By Bhanvi Satija
(Reuters) -Institutional Shareholder Services has recommended Pfizer investors reject a proposal on executive compensation at its upcoming annual meeting, citing concerns about certain changes made to long-term awards to its CEO and others.
The modifications, including repeated changes to Pfizer’s cash flow targets, and a lack of clarity about certain pipeline goals are concerning and undermine a “pay-for-performance philosophy”, ISS said.
Annual incentives for executives are tied to achieving three financial goals, and payouts can be 30 percentage points higher or lower based on pipeline and ESG-related goals achieved, ISS said.

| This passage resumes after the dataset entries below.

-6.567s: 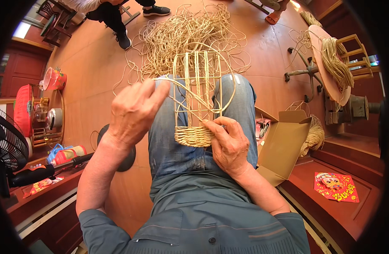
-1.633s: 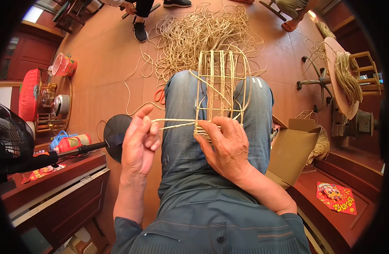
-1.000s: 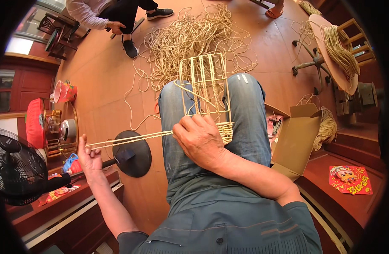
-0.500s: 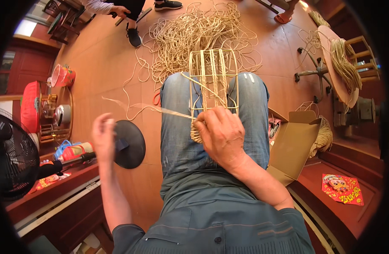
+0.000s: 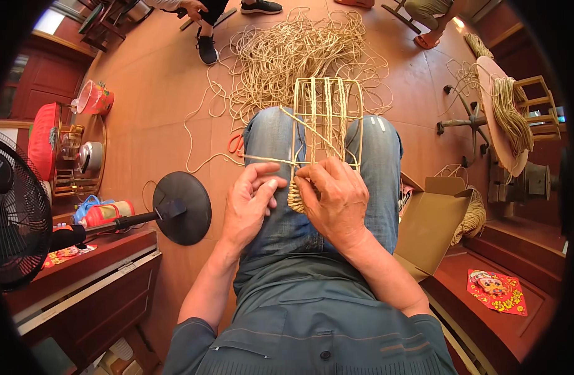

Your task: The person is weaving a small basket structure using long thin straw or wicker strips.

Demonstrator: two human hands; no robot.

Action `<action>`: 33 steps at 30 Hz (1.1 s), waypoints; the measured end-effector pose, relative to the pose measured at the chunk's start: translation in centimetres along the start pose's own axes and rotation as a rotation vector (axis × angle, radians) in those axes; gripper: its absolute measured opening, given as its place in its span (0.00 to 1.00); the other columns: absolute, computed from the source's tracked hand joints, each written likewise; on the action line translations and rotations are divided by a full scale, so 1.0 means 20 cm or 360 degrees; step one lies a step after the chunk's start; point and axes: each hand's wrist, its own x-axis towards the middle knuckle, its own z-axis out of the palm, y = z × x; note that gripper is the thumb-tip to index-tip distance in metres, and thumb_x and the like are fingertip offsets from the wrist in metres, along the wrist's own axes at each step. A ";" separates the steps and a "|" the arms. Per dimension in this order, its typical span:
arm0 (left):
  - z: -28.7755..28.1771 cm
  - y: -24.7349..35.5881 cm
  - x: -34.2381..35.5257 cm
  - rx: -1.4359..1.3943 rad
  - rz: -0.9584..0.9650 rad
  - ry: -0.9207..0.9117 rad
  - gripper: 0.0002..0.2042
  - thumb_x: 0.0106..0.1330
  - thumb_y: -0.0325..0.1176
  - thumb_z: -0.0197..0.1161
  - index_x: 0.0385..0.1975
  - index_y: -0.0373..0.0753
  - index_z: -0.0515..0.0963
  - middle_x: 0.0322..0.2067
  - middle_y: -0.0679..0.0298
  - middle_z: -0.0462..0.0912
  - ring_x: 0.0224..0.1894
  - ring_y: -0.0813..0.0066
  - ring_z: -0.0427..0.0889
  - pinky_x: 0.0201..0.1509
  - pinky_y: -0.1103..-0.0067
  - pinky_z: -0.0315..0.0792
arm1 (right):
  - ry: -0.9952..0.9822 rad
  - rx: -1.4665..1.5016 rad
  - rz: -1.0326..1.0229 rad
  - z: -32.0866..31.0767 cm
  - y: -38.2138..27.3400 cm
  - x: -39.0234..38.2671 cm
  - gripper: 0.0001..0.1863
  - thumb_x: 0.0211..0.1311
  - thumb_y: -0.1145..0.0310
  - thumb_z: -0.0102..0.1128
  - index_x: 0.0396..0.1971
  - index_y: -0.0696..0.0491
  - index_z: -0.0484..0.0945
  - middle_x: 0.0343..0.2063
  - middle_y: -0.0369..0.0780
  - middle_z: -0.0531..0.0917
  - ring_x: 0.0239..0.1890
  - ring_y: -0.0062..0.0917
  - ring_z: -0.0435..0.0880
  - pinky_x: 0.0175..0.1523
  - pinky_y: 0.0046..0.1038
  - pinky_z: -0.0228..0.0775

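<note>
A gold-coloured wire frame [image 5: 360, 119], strung lengthwise with straw-coloured cord, rests between my jeans-clad knees. Its near left edge carries a tightly wrapped band of cord [image 5: 294, 199]. Over that near end lies my right hand [image 5: 338, 199], thumb and fingers pinched together on the cord at the wrapped edge; the exact grip is partly hidden. From there a loose strand [image 5: 268, 159] runs leftward over my left knee. Just below this strand is my left hand [image 5: 252, 203], fingers loosely bent and thumb apart, with nothing visibly held.
A big tangled cord heap [image 5: 299, 47] covers the floor ahead, beside another person's shoes [image 5: 207, 50]. Red-handled scissors [image 5: 235, 143] lie by my left knee. At left are a fan [image 5: 15, 206] and its round base [image 5: 184, 209]; at right, an open cardboard box [image 5: 434, 225].
My left hand has come in from the far left to beside the wire frame, and the strand now hangs lower and slacker. The right hand keeps its grip at the wrapped edge.
</note>
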 end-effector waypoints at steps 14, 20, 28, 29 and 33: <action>0.07 -0.02 0.17 -0.0440 -0.0202 -0.0388 0.29 0.85 0.31 0.56 0.82 0.34 0.61 0.35 0.73 0.78 0.23 0.90 0.66 0.25 0.87 0.63 | -0.0215 -0.0021 -0.0005 -0.05 -0.03 -0.05 0.10 0.64 0.61 0.78 0.43 0.46 0.92 0.37 0.36 0.81 0.43 0.35 0.81 0.48 0.39 0.66; 0.13 -0.04 0.08 -0.0400 -0.0100 -0.0173 0.29 0.83 0.28 0.57 0.81 0.33 0.61 0.42 0.67 0.84 0.25 0.91 0.68 0.26 0.89 0.63 | -0.0217 -0.0016 0.0012 -0.05 -0.03 -0.08 0.10 0.62 0.59 0.81 0.40 0.45 0.92 0.37 0.35 0.81 0.43 0.33 0.80 0.49 0.38 0.64; 0.04 0.11 -0.02 -0.0745 -0.0133 -0.0004 0.24 0.86 0.34 0.61 0.77 0.38 0.66 0.43 0.69 0.81 0.25 0.93 0.64 0.28 0.89 0.64 | -0.0167 0.0040 -0.0045 -0.04 -0.02 -0.03 0.11 0.62 0.63 0.80 0.42 0.45 0.88 0.40 0.35 0.83 0.43 0.33 0.81 0.49 0.39 0.65; 0.03 0.15 -0.02 -0.0810 -0.0123 -0.0028 0.24 0.87 0.34 0.61 0.77 0.38 0.66 0.43 0.70 0.81 0.26 0.93 0.64 0.29 0.89 0.63 | -0.0176 0.0043 -0.0050 -0.03 -0.02 -0.02 0.11 0.62 0.63 0.80 0.42 0.45 0.88 0.40 0.35 0.83 0.43 0.33 0.81 0.49 0.39 0.65; -0.04 0.39 -0.12 -0.0749 -0.0041 0.0054 0.25 0.85 0.33 0.62 0.78 0.37 0.67 0.36 0.73 0.75 0.25 0.91 0.60 0.28 0.89 0.62 | -0.0207 0.0081 -0.0142 0.00 -0.06 0.02 0.19 0.60 0.65 0.81 0.52 0.45 0.90 0.39 0.35 0.84 0.44 0.32 0.81 0.51 0.38 0.67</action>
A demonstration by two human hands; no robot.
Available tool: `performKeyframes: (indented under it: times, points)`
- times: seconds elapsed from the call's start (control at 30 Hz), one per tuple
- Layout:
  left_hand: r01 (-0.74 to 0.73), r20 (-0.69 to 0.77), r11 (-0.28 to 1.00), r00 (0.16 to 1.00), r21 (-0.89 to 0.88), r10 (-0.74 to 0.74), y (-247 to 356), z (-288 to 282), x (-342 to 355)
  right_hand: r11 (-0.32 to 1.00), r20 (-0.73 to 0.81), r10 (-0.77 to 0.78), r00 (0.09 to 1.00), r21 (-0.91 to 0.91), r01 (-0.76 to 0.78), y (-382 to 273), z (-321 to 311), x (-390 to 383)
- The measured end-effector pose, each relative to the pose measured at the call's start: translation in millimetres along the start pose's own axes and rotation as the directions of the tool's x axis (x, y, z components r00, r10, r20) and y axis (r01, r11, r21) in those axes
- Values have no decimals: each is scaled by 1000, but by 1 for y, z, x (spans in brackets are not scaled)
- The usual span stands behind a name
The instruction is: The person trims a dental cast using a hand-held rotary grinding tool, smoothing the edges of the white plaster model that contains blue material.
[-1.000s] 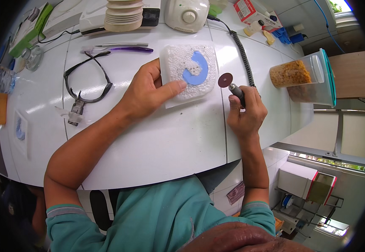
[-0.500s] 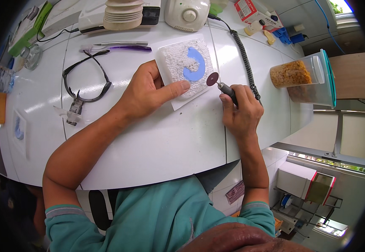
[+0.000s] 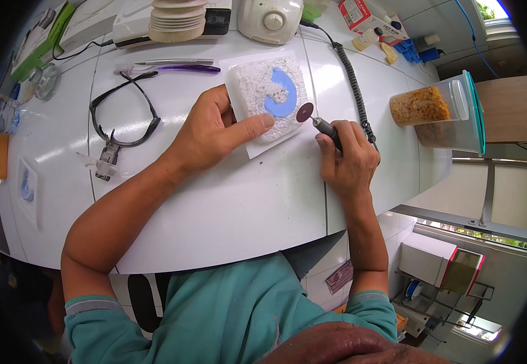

“For the seventh consecutive year, the target goal for the cash flow metric was set lower than actual results from the prior year,” the firm said in its report.
The proxy adviser added Pfizer used a “negative discretion” to reduce payouts slightly from their maximum level of 200% and did not disclose details about pipeline goals that would justify a payout.
A lack of disclosure of forward-looking performance awards for fiscal year 2024 is also of concern, ISS said.
Pfizer told Reuters in an email response its executive compensation program was consistent with its goal to drive performance and increase shareholder value.
Pfizer, under CEO Albert Bourla’s leadership, has faced investor pressure to improve performance from cancer drugs and other treatments to make up for the crash in sales of COVID-related products, which had brought in close to $60 billion in revenue at the peak of the pandemic.
The stock has lost more than half of its value from a high of $60 in 2021.
ISS said the changes to long-term awards added about $1 million in additional value for the CEO.
Pfizer’s shareholders are expected to vote on the proposal at the annual meeting scheduled for April 24.